See, See the real me
I sit in silence the sound of creaking noises in my head.
The sounds are so much louder,when daytime soundly sleeps in bed.
I feel that I'm losing this fight That the world will never be bright, That I'll run into the night And forever be a shadow. I desprately needed someone to listen as tears fell from my eyes and wrists
I'm thinking that it's only passing age,I finally hear the turning page,of life thats getting closer to the end.
I wish I had a friend,that could hold me till the end.
Why did I try to reach the stars, When all I found were some scars?.
My body begins to shake uncontrollably, unable to stop it all.
As I'm starting to realize that no one cares, feeling so alone and helpless.
The lowest low is here again,and I don't understand,these creeping thoughts of suicide,that take me by the hand,I don't find life demanding,and pain's deft fleeting blow,Doesn't really bother one,who's lost their fiery pain leads into numbness,
and the numbness doesn't care,if this life is good or bad,
cause no one's friends aren't there.
I'll fall asleep to the pills & static."No one cares" Is what they're sayin'The voices are screaming,The blood keeps seeping.
Someone help me, I cannot take it.
Dad and Mom, why would you say those awful things? i know you love me, somewhere, deep down, but the alcohol and smoking has poisoned your brains. So what would you do if i reached the final straw?.Would you cry, scream, yell or shout, or simply sit and stare? the real question is, would you even care?.

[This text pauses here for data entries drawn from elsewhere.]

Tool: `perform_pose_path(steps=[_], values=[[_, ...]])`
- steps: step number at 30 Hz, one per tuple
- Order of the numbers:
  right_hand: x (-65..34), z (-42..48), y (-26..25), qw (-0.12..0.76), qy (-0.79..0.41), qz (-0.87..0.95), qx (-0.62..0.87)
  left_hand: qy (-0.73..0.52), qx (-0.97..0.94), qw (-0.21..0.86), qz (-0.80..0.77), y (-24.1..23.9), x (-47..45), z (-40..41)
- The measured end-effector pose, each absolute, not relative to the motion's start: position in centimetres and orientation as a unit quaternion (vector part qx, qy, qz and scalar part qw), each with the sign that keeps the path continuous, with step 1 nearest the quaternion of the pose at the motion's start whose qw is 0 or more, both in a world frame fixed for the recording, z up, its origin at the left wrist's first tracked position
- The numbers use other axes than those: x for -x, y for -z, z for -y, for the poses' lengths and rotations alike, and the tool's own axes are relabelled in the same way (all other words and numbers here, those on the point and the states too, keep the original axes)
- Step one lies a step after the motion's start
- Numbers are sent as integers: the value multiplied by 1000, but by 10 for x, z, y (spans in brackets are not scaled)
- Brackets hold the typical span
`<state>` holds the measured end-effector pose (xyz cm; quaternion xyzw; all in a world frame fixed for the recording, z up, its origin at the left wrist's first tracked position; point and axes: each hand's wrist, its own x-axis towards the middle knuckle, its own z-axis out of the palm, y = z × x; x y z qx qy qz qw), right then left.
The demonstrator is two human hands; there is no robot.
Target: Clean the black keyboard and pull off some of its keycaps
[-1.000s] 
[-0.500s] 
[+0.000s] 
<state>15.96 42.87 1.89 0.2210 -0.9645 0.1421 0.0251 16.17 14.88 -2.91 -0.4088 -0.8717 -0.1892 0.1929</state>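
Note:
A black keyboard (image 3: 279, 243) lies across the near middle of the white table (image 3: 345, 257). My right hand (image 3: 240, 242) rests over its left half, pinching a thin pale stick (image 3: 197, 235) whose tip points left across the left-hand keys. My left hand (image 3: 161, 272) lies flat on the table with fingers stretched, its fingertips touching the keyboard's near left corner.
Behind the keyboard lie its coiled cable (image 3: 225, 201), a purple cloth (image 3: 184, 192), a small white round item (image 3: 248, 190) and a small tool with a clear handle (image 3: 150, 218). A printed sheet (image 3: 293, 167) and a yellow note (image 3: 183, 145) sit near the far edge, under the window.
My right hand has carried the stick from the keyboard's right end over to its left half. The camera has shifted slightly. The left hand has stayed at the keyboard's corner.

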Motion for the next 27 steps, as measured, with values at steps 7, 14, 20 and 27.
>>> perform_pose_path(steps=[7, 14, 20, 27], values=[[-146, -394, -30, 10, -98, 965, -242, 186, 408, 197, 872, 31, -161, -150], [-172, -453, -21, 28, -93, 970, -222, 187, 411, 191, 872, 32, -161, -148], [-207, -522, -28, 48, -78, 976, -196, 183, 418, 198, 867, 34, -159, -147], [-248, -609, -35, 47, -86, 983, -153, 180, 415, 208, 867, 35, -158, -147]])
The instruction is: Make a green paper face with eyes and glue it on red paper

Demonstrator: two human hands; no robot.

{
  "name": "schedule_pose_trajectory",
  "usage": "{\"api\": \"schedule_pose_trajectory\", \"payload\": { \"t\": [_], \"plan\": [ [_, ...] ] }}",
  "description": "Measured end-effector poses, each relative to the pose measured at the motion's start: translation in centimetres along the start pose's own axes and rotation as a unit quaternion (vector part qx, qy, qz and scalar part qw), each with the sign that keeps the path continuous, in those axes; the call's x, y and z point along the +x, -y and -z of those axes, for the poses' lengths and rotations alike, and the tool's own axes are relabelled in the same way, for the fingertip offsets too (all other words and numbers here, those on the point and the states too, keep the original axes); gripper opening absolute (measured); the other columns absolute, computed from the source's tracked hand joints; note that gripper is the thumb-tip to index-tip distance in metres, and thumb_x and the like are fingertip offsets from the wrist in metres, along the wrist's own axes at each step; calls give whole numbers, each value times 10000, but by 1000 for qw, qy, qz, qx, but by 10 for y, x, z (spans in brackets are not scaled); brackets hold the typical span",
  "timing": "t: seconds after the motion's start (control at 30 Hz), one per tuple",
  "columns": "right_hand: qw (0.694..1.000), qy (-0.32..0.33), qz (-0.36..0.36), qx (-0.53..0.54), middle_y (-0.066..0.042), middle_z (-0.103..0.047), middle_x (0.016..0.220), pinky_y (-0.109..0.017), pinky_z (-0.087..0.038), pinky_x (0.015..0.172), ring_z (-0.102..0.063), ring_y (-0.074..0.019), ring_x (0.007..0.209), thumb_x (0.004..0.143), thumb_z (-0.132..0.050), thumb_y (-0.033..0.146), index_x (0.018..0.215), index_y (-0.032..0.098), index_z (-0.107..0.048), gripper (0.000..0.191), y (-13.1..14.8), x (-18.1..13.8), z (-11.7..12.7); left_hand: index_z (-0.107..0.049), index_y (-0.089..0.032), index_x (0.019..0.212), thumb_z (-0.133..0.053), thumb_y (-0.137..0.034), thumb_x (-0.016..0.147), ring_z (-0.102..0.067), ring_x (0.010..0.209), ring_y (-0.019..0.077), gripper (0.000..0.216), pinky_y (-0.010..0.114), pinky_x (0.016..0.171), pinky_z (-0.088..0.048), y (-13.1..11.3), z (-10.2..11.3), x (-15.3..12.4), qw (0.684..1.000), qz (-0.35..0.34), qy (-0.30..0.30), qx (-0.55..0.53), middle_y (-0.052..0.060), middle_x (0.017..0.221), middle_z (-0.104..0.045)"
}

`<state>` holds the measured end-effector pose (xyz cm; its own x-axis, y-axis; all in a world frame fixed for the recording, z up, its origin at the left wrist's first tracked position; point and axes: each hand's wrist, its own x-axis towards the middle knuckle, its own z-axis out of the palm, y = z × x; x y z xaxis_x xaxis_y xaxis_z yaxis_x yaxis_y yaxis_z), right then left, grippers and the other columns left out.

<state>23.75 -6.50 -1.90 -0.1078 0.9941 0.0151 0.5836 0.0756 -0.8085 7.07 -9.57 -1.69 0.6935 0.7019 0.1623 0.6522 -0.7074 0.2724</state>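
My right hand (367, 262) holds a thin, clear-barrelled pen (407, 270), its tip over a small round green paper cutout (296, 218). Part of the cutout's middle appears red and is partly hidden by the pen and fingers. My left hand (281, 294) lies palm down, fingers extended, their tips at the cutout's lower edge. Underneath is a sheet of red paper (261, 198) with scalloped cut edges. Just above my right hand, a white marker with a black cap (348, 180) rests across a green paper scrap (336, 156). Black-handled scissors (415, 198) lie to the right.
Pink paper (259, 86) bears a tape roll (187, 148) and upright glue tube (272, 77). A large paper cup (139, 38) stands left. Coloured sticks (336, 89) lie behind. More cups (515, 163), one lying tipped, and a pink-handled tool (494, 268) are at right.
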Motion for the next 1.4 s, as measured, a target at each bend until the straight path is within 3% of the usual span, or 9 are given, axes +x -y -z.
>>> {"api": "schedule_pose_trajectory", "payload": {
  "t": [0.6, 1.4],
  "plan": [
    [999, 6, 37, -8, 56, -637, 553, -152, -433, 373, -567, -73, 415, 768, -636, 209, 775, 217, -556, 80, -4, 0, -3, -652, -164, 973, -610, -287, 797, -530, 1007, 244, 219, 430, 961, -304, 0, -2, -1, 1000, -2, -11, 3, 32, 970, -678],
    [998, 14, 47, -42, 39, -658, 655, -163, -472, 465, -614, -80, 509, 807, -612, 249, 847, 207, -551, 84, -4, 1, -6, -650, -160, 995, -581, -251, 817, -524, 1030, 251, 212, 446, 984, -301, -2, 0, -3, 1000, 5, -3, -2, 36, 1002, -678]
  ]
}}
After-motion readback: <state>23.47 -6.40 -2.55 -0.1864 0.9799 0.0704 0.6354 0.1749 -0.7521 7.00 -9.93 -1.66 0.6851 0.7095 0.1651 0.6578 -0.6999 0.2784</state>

Don't forget this, my pain is real,I'm not lying, this is how I feel.
You both sit there saying, it can't be true,it is for me, just not for you.
If blood pours out of my skin, I begin to lose breath. I watch myself fade, As you watch as I bleed to death.
As I gaze at the blade a thousand memories flash back to me
As I glide the razor across my skin but you don't know, you never ask,you never look, beyond the look on my face, is giving me away,I wonder now, what you will say?.